If you want users to upload files to your server you need to do a couple of security checks before you actually move the uploaded file to your web directory.

The uploaded data:

This array contains user submitted data and is not information about the file itself. While usually this data is generated by the browser one can easily make a post request to the same form using software.

$_FILES['file']['name'];
$_FILES['file']['type'];
$_FILES['file']['size'];
$_FILES['file']['tmp_name'];

Exploiting the file name

Normally the operating system does not allow specific characters in a file name, but by spoofing the request you can add them allowing for unexpected things to happen. For example, lets name the file: ../script.php%00.pngTake good look at that filename and you should notice a couple of things.

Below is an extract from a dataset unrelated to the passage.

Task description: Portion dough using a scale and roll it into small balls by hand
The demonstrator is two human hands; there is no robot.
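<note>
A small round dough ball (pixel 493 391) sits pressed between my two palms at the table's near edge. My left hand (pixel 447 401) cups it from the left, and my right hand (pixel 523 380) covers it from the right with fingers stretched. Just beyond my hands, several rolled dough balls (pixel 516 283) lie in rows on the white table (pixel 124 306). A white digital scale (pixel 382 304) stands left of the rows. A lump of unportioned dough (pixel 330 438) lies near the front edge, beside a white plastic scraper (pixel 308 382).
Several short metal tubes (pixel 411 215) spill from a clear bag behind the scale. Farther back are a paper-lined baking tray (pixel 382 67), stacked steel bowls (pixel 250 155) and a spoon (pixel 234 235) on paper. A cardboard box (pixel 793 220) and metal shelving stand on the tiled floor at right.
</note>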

  1. The first to notice is the ../, fully illegal in a file name and at the same time perfectly fine if you are moving a file from 1 directory to another, which we’re gonna do right?
  2. Now you might think you were verifying the file extensions properly in your script but this exploit relies on the url decoding, translating %00 to a null character, basically saying to the operating system, this string ends here, stripping off .png off the filename.

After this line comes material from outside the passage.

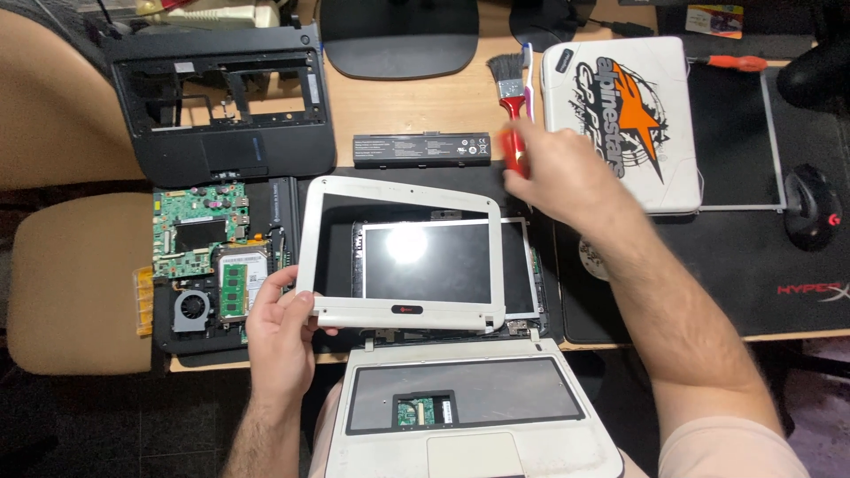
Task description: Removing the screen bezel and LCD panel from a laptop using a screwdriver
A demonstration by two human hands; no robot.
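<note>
L hand (282, 332) pinches the lower-left corner of a white plastic screen bezel (400, 312), thumb on top, fingers under, holding the frame tilted up over a bare LCD panel (427, 262) w/ glossy dark glass and thin metal edges. R hand (560, 173) is closed around the red handle of a paintbrush (511, 88), black bristles pointing away; hand is blurred, just past the bezel's top-right corner. Below the panel sits a white laptop base (469, 416), keyboard out, so its shallow grey tray shows a small green board in a cut-out, trackpad near the front edge. Left: an open black chassis holding a green motherboard (199, 235), RAM stick and round fan. Behind it an empty black palmrest shell (221, 97), full of rectangular openings. A long black battery (421, 149) lies on the wooden desk (416, 102). Right: a white lid w/ orange-black sticker (620, 119) on a black desk mat (708, 292), dark mouse (810, 208) at far edge.
</note>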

So now I’ve uploaded script.php to another directory, by-passing simple validations to file extensions. It also by-passes .htaccess files disallowing scripts to be executed from within your upload directory.

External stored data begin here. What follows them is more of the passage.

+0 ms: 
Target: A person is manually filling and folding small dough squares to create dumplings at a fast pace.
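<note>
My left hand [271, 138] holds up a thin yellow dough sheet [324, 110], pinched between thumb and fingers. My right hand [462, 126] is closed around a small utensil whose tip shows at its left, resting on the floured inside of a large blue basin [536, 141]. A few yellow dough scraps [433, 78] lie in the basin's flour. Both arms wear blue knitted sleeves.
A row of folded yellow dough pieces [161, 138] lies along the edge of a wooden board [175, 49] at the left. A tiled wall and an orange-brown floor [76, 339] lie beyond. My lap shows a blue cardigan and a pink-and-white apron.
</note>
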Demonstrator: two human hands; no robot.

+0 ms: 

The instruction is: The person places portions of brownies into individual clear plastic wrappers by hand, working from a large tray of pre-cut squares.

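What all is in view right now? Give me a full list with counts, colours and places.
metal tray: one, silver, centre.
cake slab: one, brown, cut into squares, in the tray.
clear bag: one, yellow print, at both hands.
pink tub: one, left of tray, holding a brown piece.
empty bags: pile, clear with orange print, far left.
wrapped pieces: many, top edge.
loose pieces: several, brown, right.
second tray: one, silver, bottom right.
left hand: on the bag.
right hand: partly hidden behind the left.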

Getting the file name and extension safely

You can use [pathinfo()](<http://php.net/manual/en/function.pathinfo.php>) to extrapolate the name and extension in a safe manner but first we need to replace unwanted characters in the file name:

// This array contains a list of characters not allowed in a filename
$illegal   = array_merge(array_map('chr', range(0,31)), ["<", ">", ":", '"', "/", "\\\\", "|", "?", "*", " "]);
$filename  = str_replace($illegal, "-", $_FILES['file']['name']);

$pathinfo  = pathinfo($filename);
$extension = $pathinfo['extension'] ? $pathinfo['extension']:'';
$filename  = $pathinfo['filename']  ? $pathinfo['filename']:'';

if(!empty($extension) && !empty($filename)){
  echo $filename, $extension;
} else {
  die('file is missing an extension or name');
}

While now we have a filename and extension that can be used for storing, I still prefer storing that information in a database and give that file a generated name of for example, md5(uniqid().microtime())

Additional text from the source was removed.